In his office in the Crenshaw/Florence area, Cube, 24, spoke about the continued angry tone of his work, his image as a hard-core rapper and an upcoming album project with Dre.
"Sure I'm angry on my records, but not all the time. I do some positive, happy songs. I could do a whole happy record, but I wouldn't want to. My audience wouldn't like it, and I wouldn't either. If I ever did a record like that I'd do it in such a way that I wouldn't lose my audience. You think I like being angry? I don't. If things were better for my people, I wouldn't be angry at all."
"I hate the term gangsta rap , but I don't feel confined by my image. I know where the fence is--where the boundaries of the image are--and I tend to get up real close to the fence and push on it and push on it and push on it. That's my nature.
"I'm secure in my position. New rappers are coming in all the time, but if you deliver to the fans, they'll keep buying your records. People are always going to talk and say, 'He's slipping.' That comes with being around for a while. If the album is good and saying something different, people will buy it."
The New Album
"I make an effort to stay fresh and on top of things. 'Lethal Injection' is topical, with some messages and some humor. I know I put albums out fast--some people think faster than I should--but I have a lot to say, and I can't keep it bottled up. I'm already itching to do my next album."
Humor in Rap
"It's important. Humor is a natural part of hard-core rap. I use it a lot on this album. It's a big thing in the neighborhood, always trying to make people laugh, or insulting each other in a kidding way. Humor is part of all hard-core rap albums. It just doesn't get as much attention in the media as the violence and the language."
"Cave Bitch," the Album's Most Potentially Controversial Song
"Some people won't like that song. It hits at black men who chase white women. When people see a strong black man, like Charles Barkley or Barry Bonds, with white women, what does that say to the community? It says that to make it--or when you make it--you have to have a white woman on your arm. How do the sisters (black women) feel when they see that? The black community won't be offended by the song, but some whites may be--particularly white women chasing after brothers (black men)."

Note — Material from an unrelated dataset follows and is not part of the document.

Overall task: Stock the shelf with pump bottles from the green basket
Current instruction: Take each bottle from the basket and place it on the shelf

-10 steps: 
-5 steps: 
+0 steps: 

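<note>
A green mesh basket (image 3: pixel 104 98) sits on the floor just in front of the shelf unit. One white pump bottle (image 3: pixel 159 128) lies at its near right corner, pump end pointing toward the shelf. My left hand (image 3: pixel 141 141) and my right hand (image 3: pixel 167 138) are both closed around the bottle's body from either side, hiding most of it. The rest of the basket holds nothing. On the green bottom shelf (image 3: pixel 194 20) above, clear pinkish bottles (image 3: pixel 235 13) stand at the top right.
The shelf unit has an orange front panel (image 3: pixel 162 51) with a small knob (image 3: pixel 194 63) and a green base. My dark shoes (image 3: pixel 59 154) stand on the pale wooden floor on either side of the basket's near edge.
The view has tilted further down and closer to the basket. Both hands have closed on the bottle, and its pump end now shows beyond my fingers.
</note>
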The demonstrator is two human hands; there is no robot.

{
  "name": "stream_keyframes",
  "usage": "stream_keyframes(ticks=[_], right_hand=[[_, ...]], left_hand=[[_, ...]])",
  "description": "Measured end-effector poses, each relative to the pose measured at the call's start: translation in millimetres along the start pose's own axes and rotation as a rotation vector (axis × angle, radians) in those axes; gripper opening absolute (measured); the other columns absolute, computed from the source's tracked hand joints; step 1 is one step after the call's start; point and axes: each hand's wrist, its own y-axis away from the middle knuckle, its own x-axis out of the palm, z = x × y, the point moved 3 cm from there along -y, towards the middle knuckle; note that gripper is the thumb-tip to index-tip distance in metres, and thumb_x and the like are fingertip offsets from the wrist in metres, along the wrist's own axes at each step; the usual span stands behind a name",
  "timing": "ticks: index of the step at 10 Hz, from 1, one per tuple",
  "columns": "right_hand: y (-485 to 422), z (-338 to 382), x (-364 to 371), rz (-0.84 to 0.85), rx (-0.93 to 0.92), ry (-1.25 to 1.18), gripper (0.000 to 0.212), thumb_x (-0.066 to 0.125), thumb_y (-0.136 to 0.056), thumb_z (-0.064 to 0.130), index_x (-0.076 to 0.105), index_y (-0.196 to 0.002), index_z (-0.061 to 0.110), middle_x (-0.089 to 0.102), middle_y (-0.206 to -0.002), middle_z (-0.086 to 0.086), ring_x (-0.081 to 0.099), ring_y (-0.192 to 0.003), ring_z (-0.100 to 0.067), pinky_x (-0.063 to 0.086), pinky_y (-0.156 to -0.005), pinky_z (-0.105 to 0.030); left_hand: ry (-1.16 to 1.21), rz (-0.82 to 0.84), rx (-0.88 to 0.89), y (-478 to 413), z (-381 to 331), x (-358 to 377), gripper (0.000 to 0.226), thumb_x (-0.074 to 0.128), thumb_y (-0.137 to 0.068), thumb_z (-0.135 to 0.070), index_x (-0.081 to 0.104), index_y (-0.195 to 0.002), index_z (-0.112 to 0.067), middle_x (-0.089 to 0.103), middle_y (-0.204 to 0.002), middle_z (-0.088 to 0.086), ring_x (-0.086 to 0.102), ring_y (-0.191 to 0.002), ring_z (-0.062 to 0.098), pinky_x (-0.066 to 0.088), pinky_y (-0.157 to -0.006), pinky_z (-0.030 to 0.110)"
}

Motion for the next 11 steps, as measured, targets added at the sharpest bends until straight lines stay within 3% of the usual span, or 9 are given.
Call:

The Future of Hard-Core Rap
"Who knows? It's so unpredictable--constantly changing. If I make a prediction about what rap will be like in a year or two, I'd probably be dead wrong. Being a rapper is just like trying to ride a wave. You have to really struggle to stay on. Get lazy and you fall off."
"Dre's revolutionary. When everybody in rap went left, he went right. Rappers had gotten into all that yellin' and slammin', and he just did it differently--toned things down, added this and that. Dre also has substance other rappers don't have. We're going to collaborate on an album next year.
The Next Singleton Film
"It's called 'Higher Learning,' and it's about tension on a college campus. We're supposed to start filming in February. There's a possible movie called 'Defense' that Universal is considering. I wrote it, and I'd act in it too."
Nation of Islam Minister Louis Farrakhan
"I'm a follower. I love him because he speaks the truth. He's one of the only black leaders we have who won't sell us out. I've learned so much from him. He looks at rappers like me as ministers, passing out information favorable to him. There's nothing his enemies can say that will turn me against him."
"I feel my son is an important part of the chain linking us with the past. Just as my father and mother made me strong as a person, educating me about the struggle (of blacks for equality), hopefully I can do that for my son. You can be passive and selfish if you don't have a child. It's different when you have one. I have a stronger urge to make things better somehow through my rapping."